We have been working with the Moreno family and Piedras Amarillas for quite a while now, and couldn't be more excited to be releasing its first ever production of Gesha. In the cup we find classic Gesha florals of jasmine and coffee blossom, ripe nectarine, and soft lychee tropicals.
Hand picked at peak ripeness. Floated to further remove defects. Depulped. Dry fermented for 24 hours. Washed. Dried on raised beds for 16 days.
Piedras Amarillas (yellow stones) gets its name from the abundance of yellow rocks scattered throughout this small 4-hectare (9.9 acre) plot. The farm is a communal project between three of the Moreno brothers Mario, Danny, and Mabel, and consistently produces high quality Pacas, Bourbon, and Catuai coffees. The Morenos have been a cornerstone of coffee production in Santa Bárbara, dating back to their father, Daniel Moreno, who purchased his first farm in 1963.
Gesha was originally collected from coffee forests of Ethiopia in the 1930's. From there, it was sent to the Lyamungo Research Station in Tanzania, and then brought to Centro Agronómico Tropical de Investigación y Enseñanza (CATIE) in Central America in the 1953, where it was logged as accession T2722. It was distributed throughout Panama via CATIE in the 1960’s after its tolerance to coffee leaf rust was recognized. However, it was not widely planted because the plant's branches were brittle and not favored by farmers. Gesha came to prominence in 2005, when the Peterson family of Boquete, Panama, entered it into the Best of Panama competition and auction. It received exceptionally high marks and broke the then-record for green coffee auction prices, selling for over $20 per pound.

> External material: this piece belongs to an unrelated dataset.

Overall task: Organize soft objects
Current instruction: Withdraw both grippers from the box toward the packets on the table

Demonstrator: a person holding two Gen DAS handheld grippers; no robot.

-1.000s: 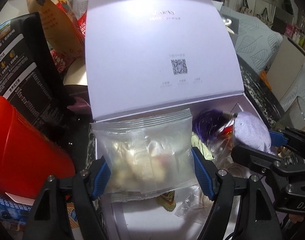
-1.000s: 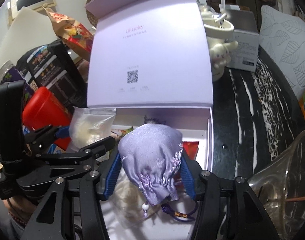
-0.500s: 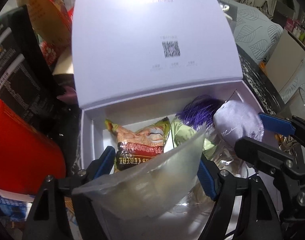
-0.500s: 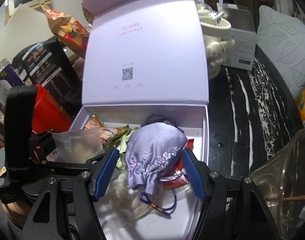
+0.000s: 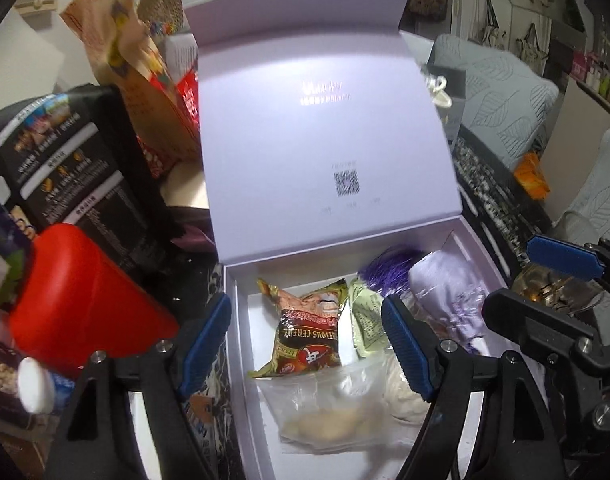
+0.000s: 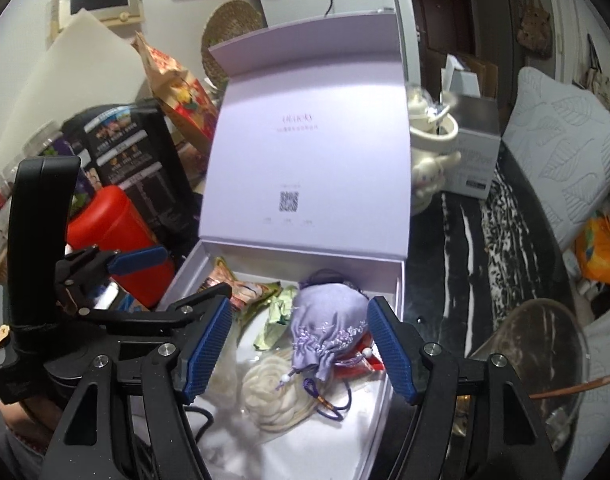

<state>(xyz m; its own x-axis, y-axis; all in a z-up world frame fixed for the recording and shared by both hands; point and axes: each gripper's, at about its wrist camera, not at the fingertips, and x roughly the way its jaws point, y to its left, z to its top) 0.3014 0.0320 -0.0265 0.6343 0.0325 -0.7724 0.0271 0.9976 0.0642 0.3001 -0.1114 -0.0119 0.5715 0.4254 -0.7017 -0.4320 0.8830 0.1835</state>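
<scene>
An open lilac gift box point(image 5: 241, 360) point(image 6: 399, 280) with its lid upright holds soft items. A clear plastic bag of pale pieces point(image 5: 329, 412) lies in the box below my open, empty left gripper point(image 5: 305, 344). A brown snack packet point(image 5: 305, 332) point(image 6: 241, 290) and a green sachet point(image 5: 367, 320) lie beside it. A lilac embroidered drawstring pouch point(image 6: 329, 328) point(image 5: 445, 296) rests in the box between the fingers of my open right gripper point(image 6: 297, 346), untouched. A cream flower-shaped item point(image 6: 277, 396) lies under it.
A red container point(image 5: 73, 300) point(image 6: 113, 224) and black snack bags point(image 5: 65, 160) stand left of the box. A white figurine mug point(image 6: 429, 152), a grey box point(image 6: 473, 152) and a pillow point(image 6: 561, 152) are at the right. A glass bowl point(image 6: 545, 360) stands near right.
My left gripper let go of the clear bag, which now lies in the box. My right gripper opened and released the lilac pouch into the box. Both grippers drew back.
</scene>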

Since then, the variety has become a resounding favorite of brewing and roasting competition winners and coffee enthusiasts alike.
The cost of getting a coffee from cherry to beverage varies enormously depending on its place of origin and the location of its consumption. The inclusion of price transparency is a starting point to inform broader conversation around the true costs of production and the sustainability of specialty coffee as a whole.